Reputation: 1438
I'm trying to run a linear regression in python to determine house prices given many features. Some of these are numeric and some are non-numeric. I'm attempting to do one hot encoding for the non-numeric columns and attach the new, numeric, columns to the old dataframe and drop the non-numeric columns. This is done on both the training data and test data.
I then took the intersection of the two columns features (since I had some encodings that were only located in the testing data). Afterwards, it goes into a linear regression. The code is the following:
non_numeric = list(set(list(train)) - set(list(train._get_numeric_data())))
train = pandas.concat([train, pandas.get_dummies(train[non_numeric])], axis=1)
train.drop(non_numeric, axis=1, inplace=True)
train = train._get_numeric_data()
train.fillna(0, inplace = True)
non_numeric = list(set(list(test)) - set(list(test._get_numeric_data())))
test = pandas.concat([test, pandas.get_dummies(test[non_numeric])], axis=1)
test.drop(non_numeric, axis=1, inplace=True)
test = test._get_numeric_data()
test.fillna(0, inplace = True)
feature_columns = list(set(train) & set(test))
#feature_columns.remove('SalePrice')
X = train[feature_columns]
y = train['SalePrice']
lm = LinearRegression(normalize = False)
lm.fit(X, y)
import numpy
predictions = numpy.absolute(lm.predict(test).round(decimals = 2))
The issue that I'm having is that I get these absurdly high Sale Prices as output, somewhere in the hundreds of millions of dollars. Before I tried one hot encoding I got reasonable numbers in the hundreds of thousands of dollars.

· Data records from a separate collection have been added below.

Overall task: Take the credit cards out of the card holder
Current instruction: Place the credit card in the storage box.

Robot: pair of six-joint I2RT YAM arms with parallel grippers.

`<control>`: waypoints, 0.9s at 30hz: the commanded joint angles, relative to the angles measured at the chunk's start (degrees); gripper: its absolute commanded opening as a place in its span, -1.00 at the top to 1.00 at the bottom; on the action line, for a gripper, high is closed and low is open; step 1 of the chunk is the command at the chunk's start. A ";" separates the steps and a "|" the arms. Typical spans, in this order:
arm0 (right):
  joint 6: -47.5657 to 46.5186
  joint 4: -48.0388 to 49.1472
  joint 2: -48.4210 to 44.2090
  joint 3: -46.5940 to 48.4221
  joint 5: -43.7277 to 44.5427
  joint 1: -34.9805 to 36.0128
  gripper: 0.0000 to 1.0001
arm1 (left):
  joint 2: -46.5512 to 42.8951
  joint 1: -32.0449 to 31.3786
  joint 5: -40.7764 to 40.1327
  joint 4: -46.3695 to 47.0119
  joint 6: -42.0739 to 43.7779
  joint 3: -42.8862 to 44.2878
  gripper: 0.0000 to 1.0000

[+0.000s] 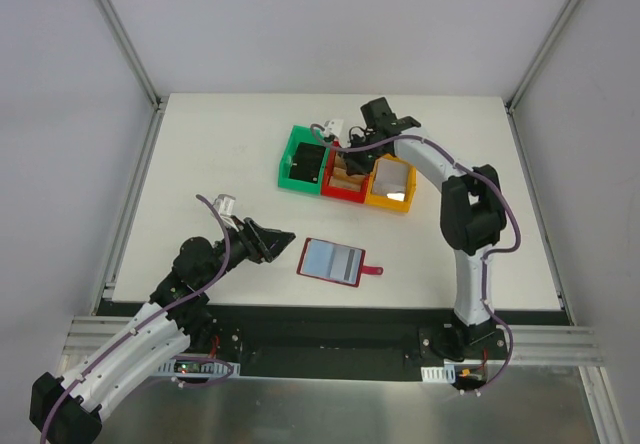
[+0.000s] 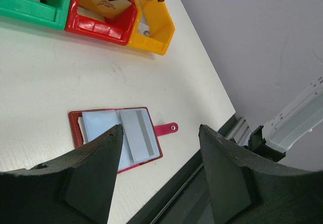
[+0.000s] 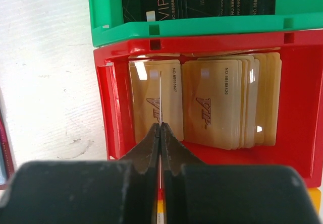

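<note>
**While the right gripper (image 1: 343, 152) is occupied at the bins, the small dark red folding card holder (image 1: 330, 261) lies just ahead of the left gripper (image 1: 285, 242)**

Because the card holder lies spread open and flat on the white table (image 1: 220, 144) near its front edge, its inside faces up. Two grey-blue panels (image 2: 116, 133) sit side by side in it. Its long axis runs left to right across the table, slightly tilted. The short red strap tab (image 1: 372, 271) sticks out of the end farthest from the left arm.

The left gripper is plainly the nearer one. It sits just beside the holder's left end, fingers spread apart and empty, pointing along that long axis. In the left wrist view the holder appears between and beyond the two fingertips, not touching either.

The right gripper is well apart from the holder, over the red plastic bin (image 3: 292, 108) that stands between a green plastic bin (image 1: 290, 176) and a yellow plastic bin (image 1: 388, 202). Its fingers are pressed together on a thin card (image 3: 160, 98) seen edge-on, above a fanned stack of gold cards (image 3: 217, 103).

The panel nearer the tab shows a darker stripe, so it is probably a card still to be pulled. For that, the left fingers would likely need to come over the holder and close across the short side of the panel.
</note>
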 commanded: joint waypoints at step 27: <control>-4.04 1.50 6.59 5.17 5.93 1.01 1.00 | 0.67 0.33 -1.67 0.36 1.76 -0.13 -0.21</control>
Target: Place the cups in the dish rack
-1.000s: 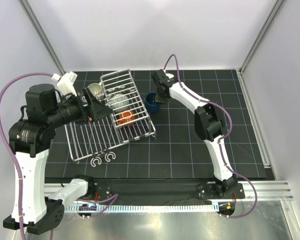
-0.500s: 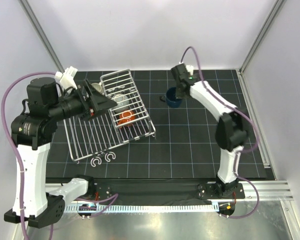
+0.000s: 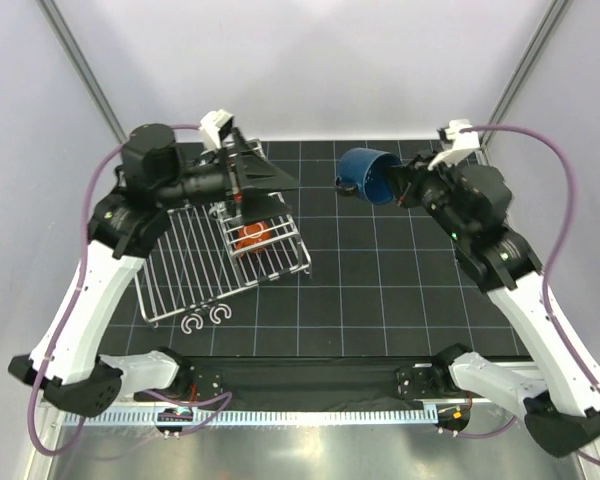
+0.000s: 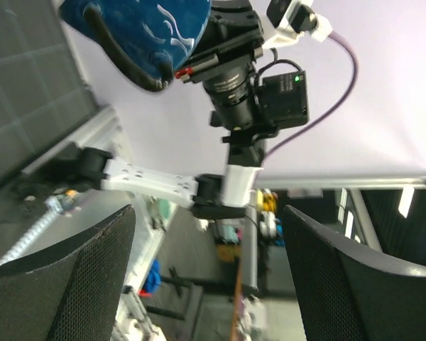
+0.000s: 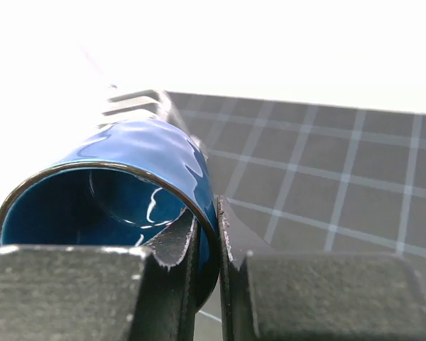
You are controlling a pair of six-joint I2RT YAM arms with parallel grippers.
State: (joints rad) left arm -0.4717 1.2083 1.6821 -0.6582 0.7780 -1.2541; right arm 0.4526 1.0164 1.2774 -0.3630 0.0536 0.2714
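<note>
Right wrist view shows us right gripper (image 5: 216,234) clamped on dark blue cup (image 5: 149,163) rim; top view alone places cup upper centre, airborne, right of dish rack (image 3: 195,265); left gripper (image 4: 209,213) gapes empty.

Under and ahead of the right fingers (image 5: 319,298), a flat black mat with a thin pale grid (image 5: 341,163). Past its far edge, a plain white back wall (image 5: 284,42), washed out by bright even light. To the outer side of each pair of fingers, a pale side wall (image 3: 580,150), joined to the back wall by slanted grey metal corner posts (image 3: 80,75). Behind the fingers, along the near edge, a silver aluminium rail (image 3: 540,372), then a strip of brushed grey metal (image 3: 310,455). Beyond the left fingers (image 4: 64,284), a pale lilac panel (image 4: 149,131). Farther off between them, a blurred room. To the right, dark frames with bright light strips (image 4: 405,202).
</note>
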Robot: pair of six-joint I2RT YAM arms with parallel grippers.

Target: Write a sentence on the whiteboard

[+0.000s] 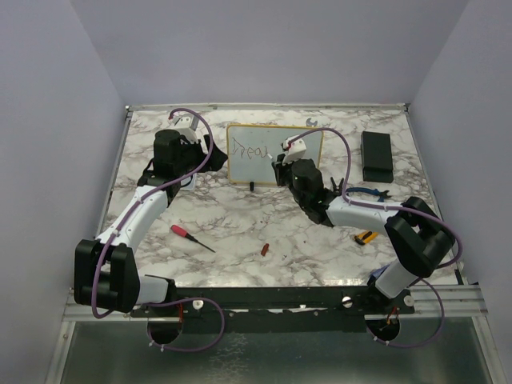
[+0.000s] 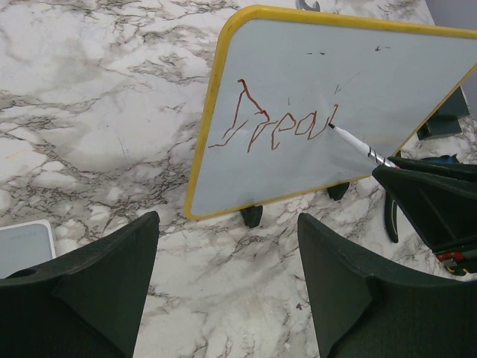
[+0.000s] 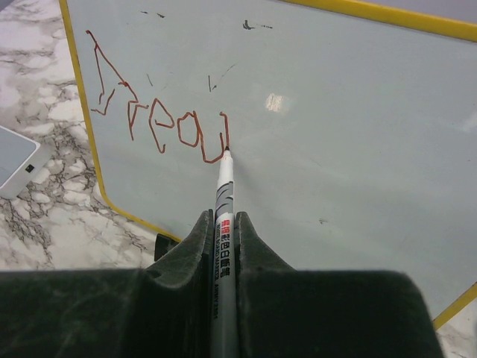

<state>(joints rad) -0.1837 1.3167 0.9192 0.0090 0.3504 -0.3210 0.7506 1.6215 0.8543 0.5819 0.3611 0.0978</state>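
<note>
Back of the table: board (image 1: 260, 170) stood on its little black feet, face toward the arms.
Sentence (image 3: 160, 123): reddish "Drea" plus a half-made stroke, upper left of the board. Most of it wasn't written yet, I'd say.
Right gripper (image 3: 223, 224): pinched tight on the marker (image 3: 223, 190), tip touching the board at the end of the last stroke.
Left gripper (image 2: 227, 220): spread wide, nothing in it, just left of the board and not touching it.
Handling: board looked light and stiff, so my guess was a hard push would scoot or tip it. I'd steady it by the yellow left edge, not the slick face.
Marker: thin smooth barrel, could twist in the jaws.
Room: loads of blank board right of and below the tip. Box (image 1: 377, 155) sat near the board's right side, pad (image 2: 22, 250) off to its left, and screwdriver (image 1: 190, 237) well apart up front.
</note>
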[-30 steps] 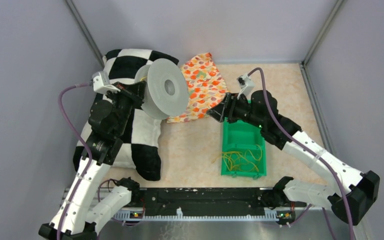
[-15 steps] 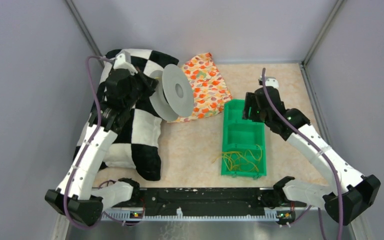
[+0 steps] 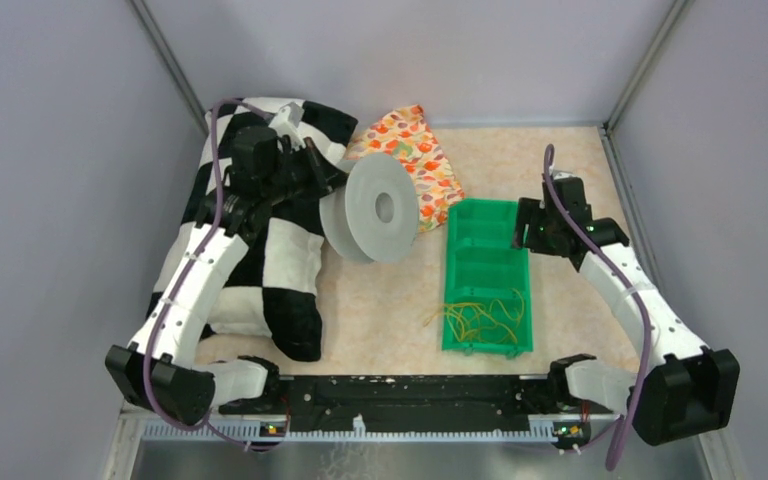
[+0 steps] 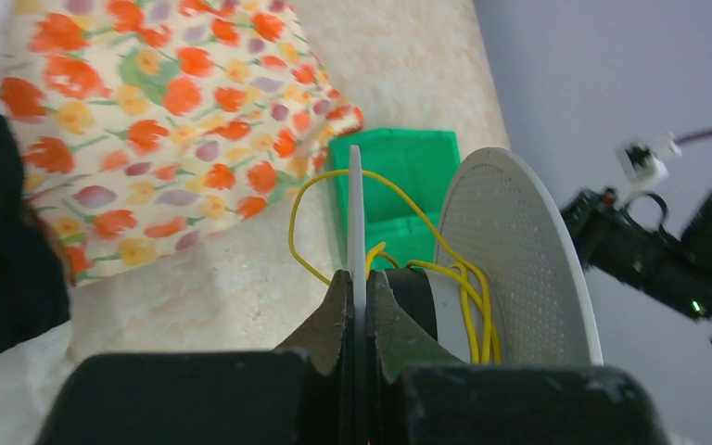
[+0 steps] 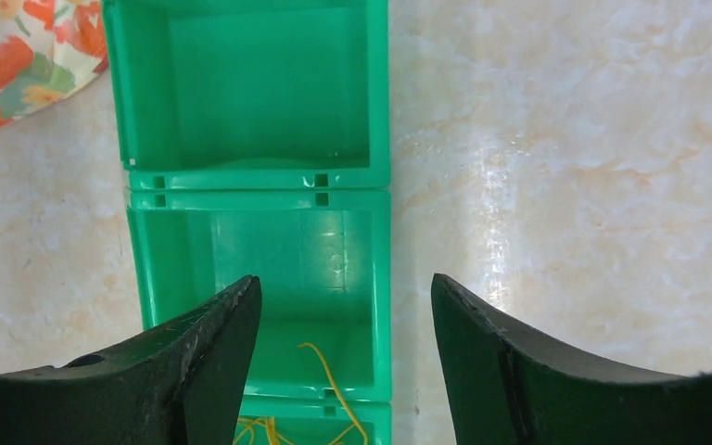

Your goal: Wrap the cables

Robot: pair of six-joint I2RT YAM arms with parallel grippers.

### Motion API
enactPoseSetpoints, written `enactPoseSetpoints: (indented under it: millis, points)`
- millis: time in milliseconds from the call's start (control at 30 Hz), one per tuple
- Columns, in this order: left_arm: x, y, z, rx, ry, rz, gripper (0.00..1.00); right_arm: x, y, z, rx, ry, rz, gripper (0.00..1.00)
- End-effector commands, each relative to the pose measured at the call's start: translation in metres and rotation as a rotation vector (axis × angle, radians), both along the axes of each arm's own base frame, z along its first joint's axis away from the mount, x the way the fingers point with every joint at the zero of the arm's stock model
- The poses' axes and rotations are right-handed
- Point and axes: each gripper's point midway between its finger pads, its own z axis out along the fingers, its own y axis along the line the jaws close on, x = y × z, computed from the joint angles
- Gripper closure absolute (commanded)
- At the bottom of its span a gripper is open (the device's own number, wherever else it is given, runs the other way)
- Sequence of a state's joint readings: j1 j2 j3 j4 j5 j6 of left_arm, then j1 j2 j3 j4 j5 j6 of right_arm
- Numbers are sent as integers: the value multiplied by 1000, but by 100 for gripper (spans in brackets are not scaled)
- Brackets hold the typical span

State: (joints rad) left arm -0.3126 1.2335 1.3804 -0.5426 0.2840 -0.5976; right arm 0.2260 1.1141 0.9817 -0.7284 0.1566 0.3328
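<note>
Most of the cables (image 3: pixel 480 320) lie tangled in the near compartment of the bin (image 3: pixel 487 215). The tangle spreads crosswise, with strands spilling over the bin's left wall onto the bench (image 3: pixel 380 300), and their ends cannot be traced. A few turns sit on the spool (image 3: pixel 380 208) hub, half hidden by its flanges. The left fingers (image 4: pixel 334 320) clamp one flange's edge. The right fingers (image 5: pixel 213 343) hang wide apart and empty above the bin.
</note>
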Motion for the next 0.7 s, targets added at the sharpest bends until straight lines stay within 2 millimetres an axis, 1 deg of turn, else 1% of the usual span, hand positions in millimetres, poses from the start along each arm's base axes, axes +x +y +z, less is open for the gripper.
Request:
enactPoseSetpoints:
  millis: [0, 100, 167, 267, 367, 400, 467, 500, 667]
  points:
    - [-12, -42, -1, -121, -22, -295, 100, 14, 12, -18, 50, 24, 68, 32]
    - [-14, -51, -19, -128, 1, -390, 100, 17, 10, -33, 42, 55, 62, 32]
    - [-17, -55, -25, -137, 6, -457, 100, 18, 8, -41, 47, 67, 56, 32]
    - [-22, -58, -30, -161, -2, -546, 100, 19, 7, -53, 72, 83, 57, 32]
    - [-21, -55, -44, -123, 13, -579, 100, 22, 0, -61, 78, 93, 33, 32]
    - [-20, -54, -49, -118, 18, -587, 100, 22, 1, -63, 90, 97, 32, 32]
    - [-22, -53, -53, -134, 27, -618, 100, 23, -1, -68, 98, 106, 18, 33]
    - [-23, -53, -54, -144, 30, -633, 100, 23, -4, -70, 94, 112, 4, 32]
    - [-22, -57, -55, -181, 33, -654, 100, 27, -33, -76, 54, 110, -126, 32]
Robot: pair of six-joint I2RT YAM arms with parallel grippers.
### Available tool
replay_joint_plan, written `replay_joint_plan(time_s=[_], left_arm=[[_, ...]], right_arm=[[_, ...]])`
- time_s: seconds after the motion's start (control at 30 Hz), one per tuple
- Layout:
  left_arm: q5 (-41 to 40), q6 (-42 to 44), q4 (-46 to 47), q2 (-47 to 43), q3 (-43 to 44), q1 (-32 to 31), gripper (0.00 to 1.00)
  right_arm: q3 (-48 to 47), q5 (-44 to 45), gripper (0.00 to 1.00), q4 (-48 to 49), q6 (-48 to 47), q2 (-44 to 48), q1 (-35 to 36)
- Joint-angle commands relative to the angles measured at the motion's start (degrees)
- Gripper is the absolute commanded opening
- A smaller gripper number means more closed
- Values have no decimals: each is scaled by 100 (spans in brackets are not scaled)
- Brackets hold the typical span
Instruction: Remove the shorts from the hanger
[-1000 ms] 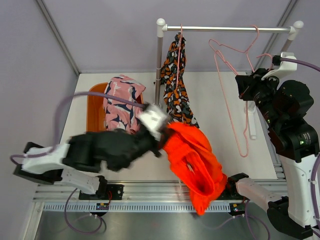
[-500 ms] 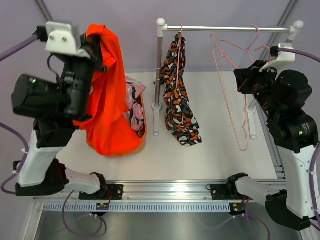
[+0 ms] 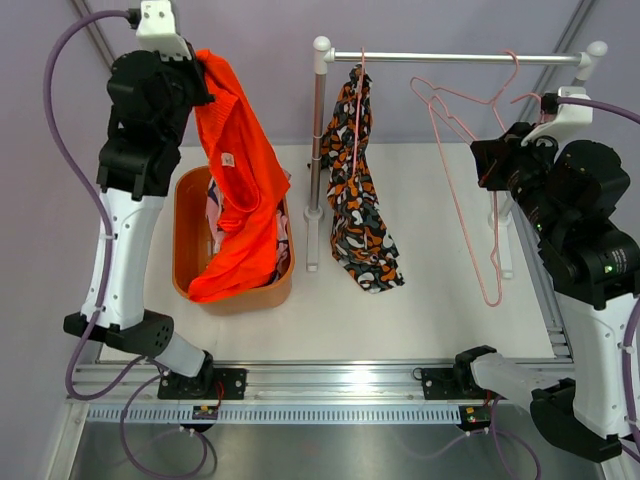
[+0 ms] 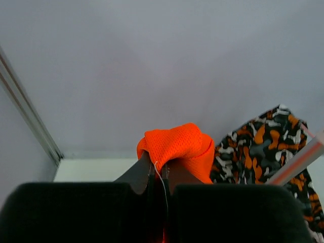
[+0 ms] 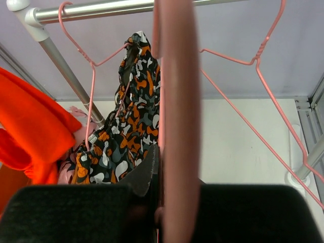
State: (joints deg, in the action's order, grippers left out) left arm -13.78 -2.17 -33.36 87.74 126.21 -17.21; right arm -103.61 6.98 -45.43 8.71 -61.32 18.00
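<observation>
Above table (image 3: 440,300): shorts (image 3: 240,150), closed left hand (image 4: 158,172)

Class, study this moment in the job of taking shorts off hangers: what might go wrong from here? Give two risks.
1. The left gripper holds the orange shorts high above the basket, their lower end draped across its near rim; released here, they may slide out onto the table.
2. The right gripper is shut on the empty pink hanger hooked on the rail; a pull could unhook it or jolt the black patterned shorts hanging alongside.
</observation>
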Motion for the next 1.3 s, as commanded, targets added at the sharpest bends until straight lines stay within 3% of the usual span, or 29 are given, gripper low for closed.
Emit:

I'm having trouble figuring out what changed.
Also, if there is a better way to do this I'd be eager to hear about it.
Upvotes: 1
Views: 3772
Reputation: 1438
I posted this at the stats site and Ami Tavory pointed out that the get_dummies
should be run on the merged train
and test
dataframe to ensure that the same dummy variables were set up in both dataframes. This solved the issue.
Upvotes: 1
Reputation: 2821
You seem to encounter collinearity due to introduction of categorical variables in feature column, since sum of the feature columns of "one-hot" encoded variables is always 1.
If you have one categorical variable , you need to set "fit_intercept=False" in your linear Regression (or drop one of the feature column of one-hot coded variable)
If you have more than one categorical variables, you need to drop one feature column for each of the category to break collinearity.
from sklearn.linear_model import LinearRegression
import numpy as np
import pandas as pd
In [72]:
df = pd.read_csv('/home/siva/anaconda3/data.csv')
df
Out[72]:
C1 C2 C3 y
0 1 0 0 12.4
1 1 0 0 11.9
2 0 1 0 8.3
3 0 1 0 3.1
4 0 0 1 5.4
5 0 0 1 6.2
In [73]:
y
X = df.iloc[:,0:3]
y = df.iloc[:,-1]
In [74]:
reg = LinearRegression()
reg.fit(X,y)
Out[74]:
LinearRegression(copy_X=True, fit_intercept=True, n_jobs=1, normalize=False)
In [75]:
_
reg.coef_,reg.intercept_
Out[75]:
(array([ 4.26666667, -2.18333333, -2.08333333]), 7.8833333333333346)
we find that co_efficients for C1, C2 , C3 do not make sense according to given X.
In [76]:
reg1 = LinearRegression(fit_intercept=False)
reg1.fit(X,y)
Out[76]:
LinearRegression(copy_X=True, fit_intercept=False, n_jobs=1, normalize=False)
In [77]:
reg1.coef_
Out[77]:
array([ 12.15, 5.7 , 5.8 ])
we find that co_efficients makes much more sense when the fit_intercept was set to False
A detailed explanation for a similar question at below.
https://stats.stackexchange.com/questions/224051/one-hot-vs-dummy-encoding-in-scikit-learn
Upvotes: 2